**Work instruction**
In the records below, some lines contain the word "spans". Copy each of them.

Collected data entries
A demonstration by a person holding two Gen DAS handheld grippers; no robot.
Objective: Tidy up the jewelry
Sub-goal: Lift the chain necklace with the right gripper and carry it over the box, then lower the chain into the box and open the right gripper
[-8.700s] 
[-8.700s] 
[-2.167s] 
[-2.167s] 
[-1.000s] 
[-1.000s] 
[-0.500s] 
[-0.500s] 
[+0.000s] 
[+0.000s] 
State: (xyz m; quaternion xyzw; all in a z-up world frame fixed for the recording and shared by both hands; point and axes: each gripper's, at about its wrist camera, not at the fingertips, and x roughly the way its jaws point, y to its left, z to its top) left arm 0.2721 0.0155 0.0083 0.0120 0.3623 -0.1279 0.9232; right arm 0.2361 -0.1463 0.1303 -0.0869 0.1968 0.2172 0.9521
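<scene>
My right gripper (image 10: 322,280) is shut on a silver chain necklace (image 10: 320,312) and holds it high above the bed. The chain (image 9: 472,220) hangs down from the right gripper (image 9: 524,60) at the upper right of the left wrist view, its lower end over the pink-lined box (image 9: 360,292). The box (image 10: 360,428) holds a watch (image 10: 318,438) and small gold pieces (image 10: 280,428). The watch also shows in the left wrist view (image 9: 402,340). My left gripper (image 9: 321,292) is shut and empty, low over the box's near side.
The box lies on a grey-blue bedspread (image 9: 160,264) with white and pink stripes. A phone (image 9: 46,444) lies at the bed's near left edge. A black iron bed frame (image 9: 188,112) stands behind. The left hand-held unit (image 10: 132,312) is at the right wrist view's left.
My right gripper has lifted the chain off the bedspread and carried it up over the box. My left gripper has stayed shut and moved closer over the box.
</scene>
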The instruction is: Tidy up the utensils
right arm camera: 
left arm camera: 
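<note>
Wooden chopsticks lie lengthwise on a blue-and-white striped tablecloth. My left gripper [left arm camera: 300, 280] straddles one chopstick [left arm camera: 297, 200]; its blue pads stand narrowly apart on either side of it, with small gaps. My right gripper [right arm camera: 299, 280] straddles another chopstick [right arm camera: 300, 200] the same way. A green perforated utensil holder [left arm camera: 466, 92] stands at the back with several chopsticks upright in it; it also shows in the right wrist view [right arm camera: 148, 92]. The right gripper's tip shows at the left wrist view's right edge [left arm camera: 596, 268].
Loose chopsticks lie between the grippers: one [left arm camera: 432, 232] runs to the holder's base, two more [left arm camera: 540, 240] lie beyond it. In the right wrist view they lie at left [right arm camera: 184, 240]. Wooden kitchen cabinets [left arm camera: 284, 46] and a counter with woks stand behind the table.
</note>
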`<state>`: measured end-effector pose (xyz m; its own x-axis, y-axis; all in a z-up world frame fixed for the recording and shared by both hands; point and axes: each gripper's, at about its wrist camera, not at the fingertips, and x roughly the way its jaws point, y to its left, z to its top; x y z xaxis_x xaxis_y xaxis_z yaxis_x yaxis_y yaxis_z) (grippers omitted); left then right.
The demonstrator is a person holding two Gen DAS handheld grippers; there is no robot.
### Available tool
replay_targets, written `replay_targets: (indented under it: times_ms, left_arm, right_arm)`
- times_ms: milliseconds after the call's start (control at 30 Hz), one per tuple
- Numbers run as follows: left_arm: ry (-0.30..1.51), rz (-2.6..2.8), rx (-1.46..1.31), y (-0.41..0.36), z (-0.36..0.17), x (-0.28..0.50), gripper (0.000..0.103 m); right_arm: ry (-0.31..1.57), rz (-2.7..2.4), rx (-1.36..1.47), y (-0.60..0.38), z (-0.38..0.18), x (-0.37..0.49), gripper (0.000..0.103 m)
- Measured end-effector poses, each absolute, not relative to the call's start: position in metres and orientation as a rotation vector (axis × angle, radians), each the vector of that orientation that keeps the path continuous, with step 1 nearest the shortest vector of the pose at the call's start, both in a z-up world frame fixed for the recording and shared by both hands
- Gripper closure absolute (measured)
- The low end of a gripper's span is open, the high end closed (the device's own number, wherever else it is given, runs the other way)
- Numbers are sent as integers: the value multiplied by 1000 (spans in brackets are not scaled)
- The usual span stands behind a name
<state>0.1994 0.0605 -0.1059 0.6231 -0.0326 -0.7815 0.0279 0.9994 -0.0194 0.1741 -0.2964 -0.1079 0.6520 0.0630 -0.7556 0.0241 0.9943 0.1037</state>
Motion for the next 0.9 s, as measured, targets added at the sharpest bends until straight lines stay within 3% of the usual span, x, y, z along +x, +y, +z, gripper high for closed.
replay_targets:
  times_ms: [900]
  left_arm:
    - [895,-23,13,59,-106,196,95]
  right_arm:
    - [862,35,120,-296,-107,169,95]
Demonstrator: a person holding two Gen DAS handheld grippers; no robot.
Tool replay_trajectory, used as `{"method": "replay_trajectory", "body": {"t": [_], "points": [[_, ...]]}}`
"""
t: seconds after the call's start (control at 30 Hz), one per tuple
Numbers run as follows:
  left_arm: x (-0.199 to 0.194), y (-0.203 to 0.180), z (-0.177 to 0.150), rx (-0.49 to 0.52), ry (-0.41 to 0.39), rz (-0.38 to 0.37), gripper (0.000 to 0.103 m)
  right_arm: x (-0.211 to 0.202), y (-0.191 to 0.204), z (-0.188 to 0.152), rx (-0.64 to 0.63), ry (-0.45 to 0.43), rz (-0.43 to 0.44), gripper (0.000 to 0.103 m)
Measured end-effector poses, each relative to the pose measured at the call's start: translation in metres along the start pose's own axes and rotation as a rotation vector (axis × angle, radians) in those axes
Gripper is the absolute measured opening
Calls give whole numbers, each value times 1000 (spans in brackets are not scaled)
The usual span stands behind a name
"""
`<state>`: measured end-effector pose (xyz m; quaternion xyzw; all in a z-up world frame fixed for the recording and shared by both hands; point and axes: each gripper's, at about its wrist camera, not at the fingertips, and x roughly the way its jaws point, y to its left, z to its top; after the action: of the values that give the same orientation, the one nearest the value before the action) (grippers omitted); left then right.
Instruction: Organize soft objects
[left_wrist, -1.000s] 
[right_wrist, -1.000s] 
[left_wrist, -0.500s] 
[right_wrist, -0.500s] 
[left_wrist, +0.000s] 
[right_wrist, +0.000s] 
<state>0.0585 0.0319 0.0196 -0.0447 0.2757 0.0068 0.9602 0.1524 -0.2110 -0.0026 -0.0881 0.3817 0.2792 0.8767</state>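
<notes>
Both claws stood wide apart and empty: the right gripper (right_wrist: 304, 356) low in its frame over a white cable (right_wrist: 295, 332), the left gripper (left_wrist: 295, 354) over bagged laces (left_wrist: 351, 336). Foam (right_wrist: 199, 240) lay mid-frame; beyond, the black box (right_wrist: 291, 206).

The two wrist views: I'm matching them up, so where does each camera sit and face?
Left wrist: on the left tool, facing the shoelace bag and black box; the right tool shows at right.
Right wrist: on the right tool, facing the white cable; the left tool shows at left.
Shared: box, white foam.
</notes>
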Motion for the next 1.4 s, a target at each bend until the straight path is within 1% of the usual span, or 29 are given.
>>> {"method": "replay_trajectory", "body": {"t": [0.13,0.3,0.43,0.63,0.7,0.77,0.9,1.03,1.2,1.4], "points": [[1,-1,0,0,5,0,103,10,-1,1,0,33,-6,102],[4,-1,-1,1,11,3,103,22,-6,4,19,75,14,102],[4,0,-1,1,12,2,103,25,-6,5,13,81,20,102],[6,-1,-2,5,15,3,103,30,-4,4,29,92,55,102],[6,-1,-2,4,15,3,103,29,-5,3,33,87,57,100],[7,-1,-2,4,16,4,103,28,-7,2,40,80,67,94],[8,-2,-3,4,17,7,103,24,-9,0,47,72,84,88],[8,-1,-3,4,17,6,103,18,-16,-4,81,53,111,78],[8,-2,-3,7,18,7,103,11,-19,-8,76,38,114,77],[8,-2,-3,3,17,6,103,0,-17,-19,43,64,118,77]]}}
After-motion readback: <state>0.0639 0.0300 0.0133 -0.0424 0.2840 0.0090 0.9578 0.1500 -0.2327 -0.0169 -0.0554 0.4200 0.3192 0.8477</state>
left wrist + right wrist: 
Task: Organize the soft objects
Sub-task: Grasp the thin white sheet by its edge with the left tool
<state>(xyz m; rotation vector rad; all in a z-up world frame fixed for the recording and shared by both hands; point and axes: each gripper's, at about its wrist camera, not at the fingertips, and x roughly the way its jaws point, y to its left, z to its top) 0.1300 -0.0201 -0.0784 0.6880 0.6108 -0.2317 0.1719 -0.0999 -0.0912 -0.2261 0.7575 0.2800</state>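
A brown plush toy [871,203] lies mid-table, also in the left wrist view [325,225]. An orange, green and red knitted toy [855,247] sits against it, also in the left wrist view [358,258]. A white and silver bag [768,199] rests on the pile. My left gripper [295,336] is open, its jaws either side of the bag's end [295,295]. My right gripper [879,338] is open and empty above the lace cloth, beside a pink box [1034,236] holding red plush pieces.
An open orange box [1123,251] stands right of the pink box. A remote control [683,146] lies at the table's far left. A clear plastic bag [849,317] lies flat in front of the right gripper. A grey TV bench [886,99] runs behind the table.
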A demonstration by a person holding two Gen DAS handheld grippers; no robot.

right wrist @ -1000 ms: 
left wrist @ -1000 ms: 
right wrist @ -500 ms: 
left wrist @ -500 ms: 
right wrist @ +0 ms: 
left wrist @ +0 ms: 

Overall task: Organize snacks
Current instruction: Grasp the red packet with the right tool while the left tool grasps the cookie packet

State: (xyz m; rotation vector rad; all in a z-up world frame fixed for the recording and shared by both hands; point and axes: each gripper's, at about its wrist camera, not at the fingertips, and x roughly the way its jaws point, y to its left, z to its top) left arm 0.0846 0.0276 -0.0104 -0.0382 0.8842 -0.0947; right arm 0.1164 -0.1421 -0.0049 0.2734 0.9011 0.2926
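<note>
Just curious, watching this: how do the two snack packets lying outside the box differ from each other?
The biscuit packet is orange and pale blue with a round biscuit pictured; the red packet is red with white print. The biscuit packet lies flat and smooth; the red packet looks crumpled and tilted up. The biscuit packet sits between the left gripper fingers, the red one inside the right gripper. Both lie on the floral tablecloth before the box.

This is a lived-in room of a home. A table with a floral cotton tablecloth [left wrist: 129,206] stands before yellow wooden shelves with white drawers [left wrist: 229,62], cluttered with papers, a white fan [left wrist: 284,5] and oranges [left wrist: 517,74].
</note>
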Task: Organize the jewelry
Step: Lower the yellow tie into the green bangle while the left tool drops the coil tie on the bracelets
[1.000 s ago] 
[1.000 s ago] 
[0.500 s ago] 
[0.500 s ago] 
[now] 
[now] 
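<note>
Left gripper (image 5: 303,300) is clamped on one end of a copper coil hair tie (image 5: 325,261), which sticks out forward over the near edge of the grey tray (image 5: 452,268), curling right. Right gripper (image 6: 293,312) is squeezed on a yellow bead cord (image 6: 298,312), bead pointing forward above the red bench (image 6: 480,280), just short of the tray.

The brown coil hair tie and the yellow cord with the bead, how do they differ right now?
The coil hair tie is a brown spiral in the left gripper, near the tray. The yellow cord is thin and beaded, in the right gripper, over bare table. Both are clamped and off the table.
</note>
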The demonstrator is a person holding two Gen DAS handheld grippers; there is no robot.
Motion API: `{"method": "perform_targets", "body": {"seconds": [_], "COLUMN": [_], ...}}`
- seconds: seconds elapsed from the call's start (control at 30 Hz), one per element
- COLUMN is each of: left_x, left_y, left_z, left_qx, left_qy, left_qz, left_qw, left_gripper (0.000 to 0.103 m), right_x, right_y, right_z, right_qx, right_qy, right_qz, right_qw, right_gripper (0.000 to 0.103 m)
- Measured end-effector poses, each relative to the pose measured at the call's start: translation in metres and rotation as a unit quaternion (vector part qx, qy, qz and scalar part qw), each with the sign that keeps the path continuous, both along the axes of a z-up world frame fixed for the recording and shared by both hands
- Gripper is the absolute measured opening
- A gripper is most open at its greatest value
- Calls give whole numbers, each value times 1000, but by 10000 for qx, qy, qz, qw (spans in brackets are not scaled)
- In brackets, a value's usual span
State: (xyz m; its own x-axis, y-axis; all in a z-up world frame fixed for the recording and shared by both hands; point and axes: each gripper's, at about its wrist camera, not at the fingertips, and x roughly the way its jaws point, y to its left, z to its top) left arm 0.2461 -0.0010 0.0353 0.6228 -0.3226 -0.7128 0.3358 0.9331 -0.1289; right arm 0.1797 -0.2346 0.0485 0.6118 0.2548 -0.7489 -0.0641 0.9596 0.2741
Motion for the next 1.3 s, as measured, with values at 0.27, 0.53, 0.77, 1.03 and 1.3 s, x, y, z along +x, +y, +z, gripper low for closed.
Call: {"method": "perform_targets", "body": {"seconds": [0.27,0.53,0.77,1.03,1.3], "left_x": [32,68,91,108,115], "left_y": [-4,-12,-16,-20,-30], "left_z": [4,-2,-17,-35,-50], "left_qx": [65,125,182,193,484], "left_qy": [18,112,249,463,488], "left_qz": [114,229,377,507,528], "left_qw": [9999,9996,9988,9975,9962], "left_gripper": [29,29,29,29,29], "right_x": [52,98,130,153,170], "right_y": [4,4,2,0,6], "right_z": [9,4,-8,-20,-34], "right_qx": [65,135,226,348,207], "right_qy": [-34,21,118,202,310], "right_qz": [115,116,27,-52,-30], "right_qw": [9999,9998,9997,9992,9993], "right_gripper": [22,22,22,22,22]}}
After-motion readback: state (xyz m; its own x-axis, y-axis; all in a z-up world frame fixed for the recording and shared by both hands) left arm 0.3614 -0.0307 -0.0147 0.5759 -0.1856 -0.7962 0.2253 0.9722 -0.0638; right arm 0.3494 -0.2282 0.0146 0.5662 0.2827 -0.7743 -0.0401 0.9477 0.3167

**Your solution**
- Numbers are sent as integers: the value multiplied by 1000 (spans in brackets are not scaled)
Calls give whole numbers, each value times 1000 (spans in brackets are not scaled)
- Calls give whole numbers, each value times 1000, but by 10000 for qx, qy, qz, qw (spans in brackets are not scaled)

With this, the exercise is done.